Pediatra alerta para danos do uso de telas em crianças: “cérebro derretendo”

Especialista aponta prejuízos cognitivos e emocionais enquanto nova legislação amplia proteção no ambiente online

O uso de telas em crianças voltou ao centro do debate público após alerta do pediatra Daniel Becker, que destacou impactos significativos no desenvolvimento infantil.

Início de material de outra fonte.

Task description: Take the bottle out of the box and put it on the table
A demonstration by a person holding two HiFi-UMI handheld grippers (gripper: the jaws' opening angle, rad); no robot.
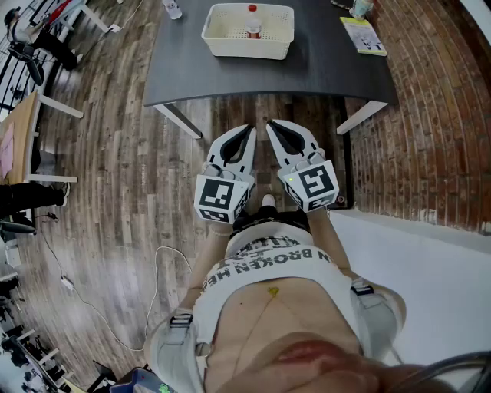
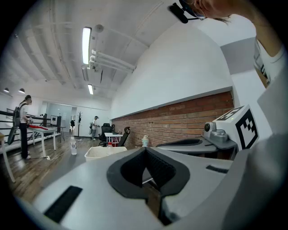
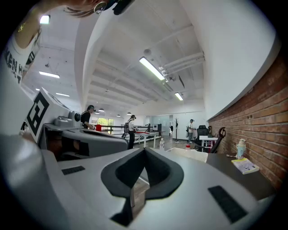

A discussão ganha força com a entrada em vigor do chamado ECA Digital, nesta terça-feira (17), que estabelece novas regras para a proteção de crianças e adolescentes no ambiente online.

Em entrevista à GloboNews, o especialista afirmou que a exposição excessiva a dispositivos digitais pode causar prejuízos cognitivos, físicos e emocionais, muitas vezes de forma silenciosa no cotidiano.

Segundo Daniel Becker, o uso de telas em crianças, especialmente em idades muito precoces, pode comprometer etapas importantes do desenvolvimento.

O pediatra descreveu como preocupante a cena cada vez mais comum de crianças pequenas utilizando smartphones de forma contínua.

“Quando eu vejo uma criança de 5 anos com o celular na mão, deslizando vídeo, eu fico desesperado”, afirmou.

De acordo com ele, o impacto não se limita ao comportamento imediato, mas pode afetar áreas essenciais como:

  • Capacidade de atenção

  • Desenvolvimento cognitivo

  • Regulação emocional

  • Saúde física

O alerta se concentra principalmente no uso sem mediação adequada por parte de responsáveis.

Entre os fatores considerados críticos estão:

  • Uso prolongado de telas

  • Acesso precoce a redes sociais

  • Consumo contínuo de vídeos curtos

  • Falta de atividades offline

Especialistas destacam que o problema não está apenas na tecnologia, mas na frequência e intensidade do uso, especialmente quando substitui experiências essenciais da infância.

ECA Digital entra em vigor

Diante desse cenário, o ECA Digital passa a valer com o objetivo de reforçar a proteção de crianças e adolescentes na internet.

A nova regulamentação estabelece diretrizes que envolvem:

  • Maior responsabilidade das plataformas digitais

  • Regras para uso por menores de idade

  • Ampliação da segurança no ambiente online

A proposta busca adaptar o Estatuto da Criança e do Adolescente às dinâmicas atuais do mundo digital.

Apesar da nova legislação, especialistas reforçam que a proteção não depende apenas de regras formais.

O próprio Daniel Becker destacou a importância da atuação conjunta entre:

  • Família

  • Sociedade

  • Instituições

A orientação é que pais e responsáveis acompanhem de perto o uso da tecnologia, estabelecendo limites e incentivando outras atividades.

O debate sobre o uso de telas em crianças não se resume à proibição, mas ao equilíbrio.

A recomendação geral inclui:

  • Controle de tempo de exposição

  • Supervisão de conteúdos

  • Estímulo a atividades físicas e sociais

  • Uso consciente da tecnologia

Com o avanço das plataformas digitais, o tema tende a ganhar ainda mais relevância, especialmente diante dos impactos a longo prazo no desenvolvimento infantil.